The uncertainty about the field workers has always been concerning for the strawberry campaign and in the current situation with Covid-19, this concern has intensified.
While the formalities are being carried out between different administrations in order for there to be the necessary workers to work in the fields during this campaign, “there are farmers who are so worried they are losing sleep. It is the only sector where one of the most basic inputs has not been guaranteed. We depend on many factors that we have no control over, and this is even more so this year,” according to Juan Báñez, the manager of Cuna de Platero.
“The only hope involves possible Spanish or nationalised people wanting to work in the fields. Strawberries need continuous harvesting and we have already seen in years gone by how some fruit remains in the fields. It is a highly complicated situation and our goal is to continue working to be able to maintain the local economy.”
In the current campaign, the cooperative from El Moguer will keep its production stable in all categories, with the exception of bilberries, since the young plantations are increasing their volumes.
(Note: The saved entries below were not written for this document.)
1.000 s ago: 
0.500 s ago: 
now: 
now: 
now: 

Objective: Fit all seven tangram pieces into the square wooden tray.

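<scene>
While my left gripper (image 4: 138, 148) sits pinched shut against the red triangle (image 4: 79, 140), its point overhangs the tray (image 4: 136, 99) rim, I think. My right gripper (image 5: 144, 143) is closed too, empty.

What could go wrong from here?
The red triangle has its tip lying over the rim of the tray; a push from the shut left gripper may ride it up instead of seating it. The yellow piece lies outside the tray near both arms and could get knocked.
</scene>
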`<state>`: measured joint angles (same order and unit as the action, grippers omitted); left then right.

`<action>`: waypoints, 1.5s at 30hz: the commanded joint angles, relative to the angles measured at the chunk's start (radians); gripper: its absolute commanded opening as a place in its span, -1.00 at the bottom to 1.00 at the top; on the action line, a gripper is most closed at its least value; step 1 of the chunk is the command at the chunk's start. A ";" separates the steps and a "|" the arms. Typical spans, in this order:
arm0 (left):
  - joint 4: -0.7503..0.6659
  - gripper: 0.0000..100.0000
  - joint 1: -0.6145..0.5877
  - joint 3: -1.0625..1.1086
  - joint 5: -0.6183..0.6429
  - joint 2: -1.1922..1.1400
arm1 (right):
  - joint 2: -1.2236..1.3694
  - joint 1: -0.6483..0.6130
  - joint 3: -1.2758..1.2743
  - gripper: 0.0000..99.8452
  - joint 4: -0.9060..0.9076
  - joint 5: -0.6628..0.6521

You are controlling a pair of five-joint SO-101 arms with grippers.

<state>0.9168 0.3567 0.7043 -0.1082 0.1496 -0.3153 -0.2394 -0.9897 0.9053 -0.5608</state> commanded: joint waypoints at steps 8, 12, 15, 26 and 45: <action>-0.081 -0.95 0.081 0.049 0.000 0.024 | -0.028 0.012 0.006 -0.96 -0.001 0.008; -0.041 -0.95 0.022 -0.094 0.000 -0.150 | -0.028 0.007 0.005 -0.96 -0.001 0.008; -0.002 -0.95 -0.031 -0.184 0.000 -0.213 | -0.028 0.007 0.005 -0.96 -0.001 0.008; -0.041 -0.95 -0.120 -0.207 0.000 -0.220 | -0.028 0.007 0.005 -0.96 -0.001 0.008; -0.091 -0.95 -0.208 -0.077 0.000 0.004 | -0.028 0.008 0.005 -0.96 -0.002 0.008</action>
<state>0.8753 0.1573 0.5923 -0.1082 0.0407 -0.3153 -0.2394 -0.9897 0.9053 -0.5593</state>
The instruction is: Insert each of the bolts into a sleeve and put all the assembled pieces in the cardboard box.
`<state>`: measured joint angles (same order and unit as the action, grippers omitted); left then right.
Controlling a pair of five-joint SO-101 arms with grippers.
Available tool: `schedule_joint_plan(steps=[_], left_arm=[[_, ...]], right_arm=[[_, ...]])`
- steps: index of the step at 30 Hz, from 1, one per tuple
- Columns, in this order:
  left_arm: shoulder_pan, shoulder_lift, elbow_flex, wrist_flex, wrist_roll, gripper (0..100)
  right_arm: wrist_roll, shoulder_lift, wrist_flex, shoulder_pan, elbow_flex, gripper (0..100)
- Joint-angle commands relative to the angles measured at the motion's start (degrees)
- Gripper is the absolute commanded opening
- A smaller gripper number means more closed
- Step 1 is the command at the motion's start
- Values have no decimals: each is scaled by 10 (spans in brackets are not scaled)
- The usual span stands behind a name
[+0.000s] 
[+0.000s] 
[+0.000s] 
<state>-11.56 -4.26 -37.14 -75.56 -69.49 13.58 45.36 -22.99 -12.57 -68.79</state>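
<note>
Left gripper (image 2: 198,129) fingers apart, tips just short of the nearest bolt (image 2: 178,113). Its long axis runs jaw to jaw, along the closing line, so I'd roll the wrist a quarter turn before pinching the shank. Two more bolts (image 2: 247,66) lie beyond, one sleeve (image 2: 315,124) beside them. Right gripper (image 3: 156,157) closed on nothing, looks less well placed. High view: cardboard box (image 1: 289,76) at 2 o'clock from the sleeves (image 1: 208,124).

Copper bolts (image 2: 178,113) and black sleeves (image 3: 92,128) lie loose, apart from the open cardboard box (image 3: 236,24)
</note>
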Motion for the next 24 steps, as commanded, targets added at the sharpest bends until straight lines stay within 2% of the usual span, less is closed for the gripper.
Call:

In addition, a new product, the pitaya, has been added to the cooperative’s portfolio.
Cupla, the latest in bilberries
Although the cooperative is a licensee for the leading varieties in the sector, it is also developing its own research and development programme, which has resulted in the bilberry variety Cupla (an acronym of Cuna de Platero) that is starting its first year on the market with forecasts that could reach 300,000 kilos.
The next investments in technology are foreseen for this product to improve the packaging processes. As a longer term project, the warehouse area where this fruit is packaged and labelled is planned to be extended.
Commercially, export continues to take up 80% of the cooperative’s share, with the home market absorbing the remainder, with a slightly upward trend. This home market trend relies on the service factor that Cuna de Platero provides with its strawberry production in Avila, which is available from June to December and allows the annual cycle to be closed.
The economic impact of COVID will be obvious on the companies’ profit and loss accounts, owing to the safety steps implemented, both in the fields and in the warehouses. “This type of expense cannot be capitalised; we just have to accept the situation and think that, on the other hand, our expenses are also lower because we aren’t attending trade fairs and we have reduced professional events.”
Cuna de Platero was the first company in its sector to join the United Nations Global Compact to meet the Sustainable Development Goals. And within this project, the use of solar energy panels, installed last year, as well as a strong commitment in the search for more sustainable packaging solutions both stand out, “although at present and in spite of the pilot trials carried out, we have yet to find the right material, as one thing is what we want and the technical reality in the warehouse is another thing altogether,” the executive comments.